White House press secretary Karine Jean-Pierre was asked Wednesday whether President Joe Biden will commute the impending sentence of his son Hunter, who was convicted of federal gun charges Tuesday. She said that she hadn’t spoken with the president about the subject since the verdict and noted that the sentencing hadn’t been scheduled yet.

I confess that I hadn’t considered the possibility of a Hunter Biden commutation to be an open question, as the president has said that he wouldn’t pardon his son. I had presumed that that covers any clemency — clemency being the umbrella term covering pardons, which are executive expressions of forgiveness that can restore certain rights, as well as commutations, which reduce sentences.

Perhaps the president’s prior remarks do cover both, as the average person is probably more familiar with the term “pardon” than “commutation,” and many people outside of the Trump-era clemency crony clown car don’t have much reason to know the difference, anyway. Again, Hunter Biden’s sentencing isn’t even scheduled yet. So to make the question ripe from a practical standpoint, he’d first need to face a prison term.

But while we’re on the subject, it would be a potentially odd distinction to pre-emptively rule out a pardon but hold open the possibility of commutation. Not that that’s what’s happening here, and perhaps the president will clarify this in the wake of a rash of headlines saying he hasn’t ruled it out.
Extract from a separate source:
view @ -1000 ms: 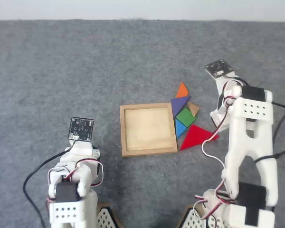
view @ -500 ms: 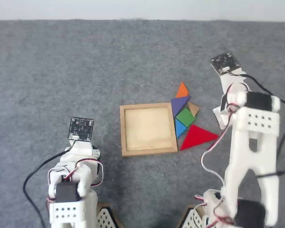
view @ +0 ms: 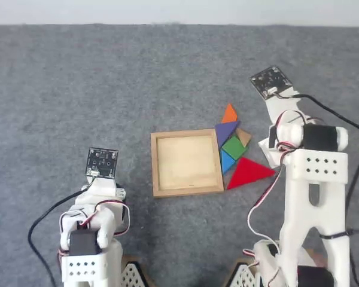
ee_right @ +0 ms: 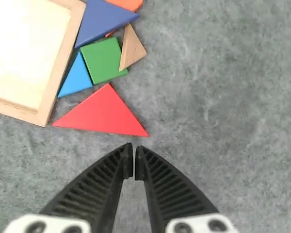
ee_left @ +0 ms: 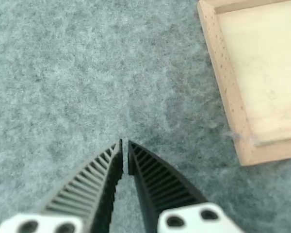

The potential oddity stems from the notion that the president’s pre-emptive stance on a pardon was seemingly rooted in not wanting to appear as if he would give preferential treatment. Of course, vowing not to pardon a certain defendant ahead of time is actually giving the president’s son worse-than-average treatment, because it involves prejudging his eligibility before he has served any time or, obviously, submitted a clemency application.

That aside, if the president’s reasoning behind ruling out a pardon is of the no-one-is-above-the-law variety, then taking any action in his son’s favor could cut against that.

That aside, if the president’s reasoning behind ruling out a pardon is of the no-one-is-above-the-law variety, then taking any action in his son’s favor could cut against that.

Though we could think of distinctions: If Hunter Biden receives a truly draconian sentence, disproportionate to what any similar defendant has received (though that raises another issue of the below-the-law variety, as his charges are rarely brought as they were here), then the president could use his authority to reduce the sentence to one that’s more in line with similar precedents, while simultaneously not issuing a pardon.

But before going further on this point, let’s see what the sentence is and whether the president himself further clarifies the issue in the meantime.